Underneath every HTTP library, DB driver, and gRPC client is a socket. How that socket talks to the OS, why names like epoll / kqueue exist, and how Node.js — single-threaded — handles 10,000 connections: this guide covers the mechanism.
Socket — A File Descriptor for the Network
// C (Linux)
int sock = socket(AF_INET, SOCK_STREAM, 0); // create TCP socket
connect(sock, &server_addr, sizeof(server_addr)); // connect
write(sock, "GET / HTTP/1.1\r\n\r\n", 18); // send
read(sock, buf, 4096); // receive
close(sock);Unix's core abstraction — everything is a file. A socket is just a file descriptor (integer ID). Use the same read / write / close API.
TCP vs UDP — A Trade-off in Guarantees
| Property | TCP | UDP |
|---|---|---|
| Connection | 3-way handshake | connectionless (datagrams) |
| Order | Guaranteed | None |
| Delivery | Retransmit, guaranteed | Best-effort, may drop |
| Congestion control | Yes | None (app's responsibility) |
| Header overhead | 20 bytes | 8 bytes |
| Use case | HTTP, DB, file transfer | DNS, VoIP, games, video |
HTTP/3 (QUIC) builds reliable + multiplexing on UDP — avoiding TCP's head-of-line blocking.
TCP 3-Way Handshake
Client Server
│ │
│──── SYN (seq=x) ──────────────→│
│ │
│←──── SYN-ACK (seq=y, ack=x+1)─│
│ │
│──── ACK (ack=y+1) ────────────→│
│ │
│── data flow ──────────────────│Latency of 1.5 × RTT. New connection per request is expensive → keep-alive / connection pools.

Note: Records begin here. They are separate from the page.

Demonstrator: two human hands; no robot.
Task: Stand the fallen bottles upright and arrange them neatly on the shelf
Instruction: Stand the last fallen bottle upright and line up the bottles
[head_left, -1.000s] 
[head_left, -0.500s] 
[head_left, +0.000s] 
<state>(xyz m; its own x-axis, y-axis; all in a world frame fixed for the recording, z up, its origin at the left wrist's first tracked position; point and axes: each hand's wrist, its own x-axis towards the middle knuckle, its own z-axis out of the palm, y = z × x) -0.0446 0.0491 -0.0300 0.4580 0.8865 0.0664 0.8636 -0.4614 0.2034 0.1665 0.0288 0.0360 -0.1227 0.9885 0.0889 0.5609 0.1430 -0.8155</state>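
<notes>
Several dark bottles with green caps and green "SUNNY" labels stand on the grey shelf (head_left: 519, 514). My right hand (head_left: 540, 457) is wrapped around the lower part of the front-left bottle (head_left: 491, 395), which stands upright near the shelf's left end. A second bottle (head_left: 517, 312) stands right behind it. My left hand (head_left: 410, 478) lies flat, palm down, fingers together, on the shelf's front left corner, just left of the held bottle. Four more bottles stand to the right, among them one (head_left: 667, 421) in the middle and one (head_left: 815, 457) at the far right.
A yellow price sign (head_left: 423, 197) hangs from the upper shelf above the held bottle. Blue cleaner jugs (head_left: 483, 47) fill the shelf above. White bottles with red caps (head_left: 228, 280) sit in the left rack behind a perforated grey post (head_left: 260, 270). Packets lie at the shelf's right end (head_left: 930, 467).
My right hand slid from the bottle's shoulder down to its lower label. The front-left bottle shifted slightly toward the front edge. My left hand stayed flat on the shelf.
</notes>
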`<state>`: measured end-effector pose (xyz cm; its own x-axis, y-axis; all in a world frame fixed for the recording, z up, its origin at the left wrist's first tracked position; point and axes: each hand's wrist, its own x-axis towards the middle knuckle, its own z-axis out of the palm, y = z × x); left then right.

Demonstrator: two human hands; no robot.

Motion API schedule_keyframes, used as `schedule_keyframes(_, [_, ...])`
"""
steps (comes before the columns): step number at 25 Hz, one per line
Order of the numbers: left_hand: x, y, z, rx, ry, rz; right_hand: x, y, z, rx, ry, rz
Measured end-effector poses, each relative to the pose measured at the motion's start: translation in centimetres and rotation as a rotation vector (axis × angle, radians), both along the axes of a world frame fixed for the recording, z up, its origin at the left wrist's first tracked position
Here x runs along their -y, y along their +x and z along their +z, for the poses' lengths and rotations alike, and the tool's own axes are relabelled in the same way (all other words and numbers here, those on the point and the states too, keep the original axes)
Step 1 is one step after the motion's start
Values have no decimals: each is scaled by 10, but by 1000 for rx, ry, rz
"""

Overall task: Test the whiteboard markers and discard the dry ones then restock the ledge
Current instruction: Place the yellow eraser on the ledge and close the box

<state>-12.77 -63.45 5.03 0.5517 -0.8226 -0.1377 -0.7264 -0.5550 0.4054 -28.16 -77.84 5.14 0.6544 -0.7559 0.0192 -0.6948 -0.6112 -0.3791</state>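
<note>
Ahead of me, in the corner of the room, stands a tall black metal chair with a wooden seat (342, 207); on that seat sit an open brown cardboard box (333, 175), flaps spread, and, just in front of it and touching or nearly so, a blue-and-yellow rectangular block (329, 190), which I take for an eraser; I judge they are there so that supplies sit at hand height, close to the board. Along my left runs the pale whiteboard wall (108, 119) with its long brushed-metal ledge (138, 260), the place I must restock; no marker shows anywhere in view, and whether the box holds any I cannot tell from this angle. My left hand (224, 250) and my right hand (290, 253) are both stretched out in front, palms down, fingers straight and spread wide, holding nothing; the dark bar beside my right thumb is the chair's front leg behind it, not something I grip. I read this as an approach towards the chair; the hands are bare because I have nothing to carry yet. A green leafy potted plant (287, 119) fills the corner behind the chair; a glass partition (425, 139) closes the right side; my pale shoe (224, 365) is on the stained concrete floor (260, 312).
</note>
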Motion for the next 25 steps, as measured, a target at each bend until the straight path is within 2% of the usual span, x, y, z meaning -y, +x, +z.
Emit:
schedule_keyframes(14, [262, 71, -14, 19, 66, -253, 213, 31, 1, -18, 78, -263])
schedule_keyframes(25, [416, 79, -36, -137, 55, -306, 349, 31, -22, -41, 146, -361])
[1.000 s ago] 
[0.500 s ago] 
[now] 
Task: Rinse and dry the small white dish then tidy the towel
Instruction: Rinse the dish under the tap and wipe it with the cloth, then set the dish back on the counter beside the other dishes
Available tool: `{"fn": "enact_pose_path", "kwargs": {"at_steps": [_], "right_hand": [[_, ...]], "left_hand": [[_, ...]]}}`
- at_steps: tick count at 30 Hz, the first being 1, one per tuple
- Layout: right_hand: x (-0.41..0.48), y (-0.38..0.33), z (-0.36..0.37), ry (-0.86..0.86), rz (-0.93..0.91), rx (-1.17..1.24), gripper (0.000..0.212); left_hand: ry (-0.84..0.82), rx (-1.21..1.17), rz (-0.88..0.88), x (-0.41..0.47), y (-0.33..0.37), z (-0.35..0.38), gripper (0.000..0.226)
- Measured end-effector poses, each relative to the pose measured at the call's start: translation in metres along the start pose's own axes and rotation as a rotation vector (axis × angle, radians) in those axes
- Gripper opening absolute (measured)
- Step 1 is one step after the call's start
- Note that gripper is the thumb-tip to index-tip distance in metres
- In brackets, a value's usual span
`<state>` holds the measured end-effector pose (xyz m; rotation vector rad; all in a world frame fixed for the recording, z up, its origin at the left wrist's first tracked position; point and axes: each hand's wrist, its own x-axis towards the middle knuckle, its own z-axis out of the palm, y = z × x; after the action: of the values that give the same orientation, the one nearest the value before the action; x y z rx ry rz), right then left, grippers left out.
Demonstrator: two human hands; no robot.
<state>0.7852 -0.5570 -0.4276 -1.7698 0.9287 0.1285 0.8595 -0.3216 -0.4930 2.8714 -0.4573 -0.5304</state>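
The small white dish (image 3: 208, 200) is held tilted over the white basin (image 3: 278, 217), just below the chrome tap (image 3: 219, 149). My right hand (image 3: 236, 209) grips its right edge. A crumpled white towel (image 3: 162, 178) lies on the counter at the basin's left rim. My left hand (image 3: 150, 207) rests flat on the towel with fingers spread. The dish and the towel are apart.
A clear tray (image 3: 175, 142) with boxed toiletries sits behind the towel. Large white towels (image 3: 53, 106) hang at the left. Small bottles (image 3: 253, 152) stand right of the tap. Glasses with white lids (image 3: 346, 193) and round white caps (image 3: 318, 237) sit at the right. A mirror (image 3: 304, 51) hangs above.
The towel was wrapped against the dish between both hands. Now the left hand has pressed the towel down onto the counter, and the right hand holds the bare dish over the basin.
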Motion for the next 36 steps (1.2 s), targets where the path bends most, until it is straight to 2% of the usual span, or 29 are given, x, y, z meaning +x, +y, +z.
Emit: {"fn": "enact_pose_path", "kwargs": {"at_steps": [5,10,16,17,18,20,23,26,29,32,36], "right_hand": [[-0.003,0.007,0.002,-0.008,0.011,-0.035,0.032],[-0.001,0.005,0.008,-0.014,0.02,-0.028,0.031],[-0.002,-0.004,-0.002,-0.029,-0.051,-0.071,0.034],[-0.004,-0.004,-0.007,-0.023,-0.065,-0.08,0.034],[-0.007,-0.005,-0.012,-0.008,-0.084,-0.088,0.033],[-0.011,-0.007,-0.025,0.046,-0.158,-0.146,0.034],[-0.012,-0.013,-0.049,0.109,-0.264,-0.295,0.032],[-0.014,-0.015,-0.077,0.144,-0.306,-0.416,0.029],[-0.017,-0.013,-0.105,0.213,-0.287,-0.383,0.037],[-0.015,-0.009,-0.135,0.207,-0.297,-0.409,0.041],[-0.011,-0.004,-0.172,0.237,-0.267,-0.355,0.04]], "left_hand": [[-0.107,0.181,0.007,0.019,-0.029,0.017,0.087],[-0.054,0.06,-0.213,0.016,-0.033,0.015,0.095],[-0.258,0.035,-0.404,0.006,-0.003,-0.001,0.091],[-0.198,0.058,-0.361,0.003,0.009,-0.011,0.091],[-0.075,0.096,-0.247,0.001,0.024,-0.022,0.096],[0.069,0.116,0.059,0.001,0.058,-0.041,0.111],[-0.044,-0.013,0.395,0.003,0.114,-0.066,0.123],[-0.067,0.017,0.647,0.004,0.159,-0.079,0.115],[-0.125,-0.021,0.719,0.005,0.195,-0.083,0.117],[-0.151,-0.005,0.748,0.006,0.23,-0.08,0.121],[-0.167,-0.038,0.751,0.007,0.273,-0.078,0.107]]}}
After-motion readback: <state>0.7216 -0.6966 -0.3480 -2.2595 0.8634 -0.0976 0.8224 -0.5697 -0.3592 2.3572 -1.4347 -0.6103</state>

The C10K Problem — The 1999 Wall
Can one server handle 10,000 concurrent connections? Dan Kegel's 1999 essay made it famous. The standard models of the time couldn't.
Model 1 — Thread per Connection (Traditional)
while (1) {
int client = accept(server_sock, ...);
pthread_create(&tid, NULL, handle, &client);
// a thread per connection
}- ~8 MB stack per thread → 10,000 threads = 80 GB RAM 😱
- Heavy context-switch overhead
- Scheduler pressure
Model 2 — select() / poll() (1990s)
fd_set readfds;
FD_ZERO(&readfds);
FD_SET(sock1, &readfds);
FD_SET(sock2, &readfds);
// ... 10,000 sockets
select(maxfd + 1, &readfds, NULL, NULL, &timeout);
// → tells which fds are readable
for (int i = 0; i < maxfd; i++) {
if (FD_ISSET(i, &readfds)) { /* handle i */ }
}- One thread handles N sockets (event loop)
- But the entire fd list is copied to the kernel on every call — O(N) overhead
- FD_SETSIZE cap (usually 1024)
epoll — Linux's Answer (2002)
int epfd = epoll_create1(0);
struct epoll_event ev;
ev.events = EPOLLIN;
ev.data.fd = sock;
epoll_ctl(epfd, EPOLL_CTL_ADD, sock, &ev); // register once
// ... register others too
while (1) {
int n = epoll_wait(epfd, events, MAX_EVENTS, -1);
// → only ready fds returned (O(ready), not O(N))
for (int i = 0; i < n; i++) {
int fd = events[i].data.fd;
// handle fd
}
}- O(1) readiness — kernel tracks fd state changes internally, returns only what changed
- Virtually unlimited fd count
- edge-triggered vs level-triggered mode
BSD/macOS has kqueue, Solaris had /dev/poll, Windows has IOCP — same idea, different APIs.
Blocking vs Non-blocking — Two Faces of read
// Blocking (default)
int n = read(sock, buf, 4096);
// thread blocks until data arrives
// Non-blocking
fcntl(sock, F_SETFL, O_NONBLOCK);
int n = read(sock, buf, 4096);
if (n < 0 && errno == EAGAIN) {
// no data yet — return immediately, do something else
}epoll + non-blocking = one thread serves thousands of connections. Process only the ready fds reported by epoll_wait, then wait again.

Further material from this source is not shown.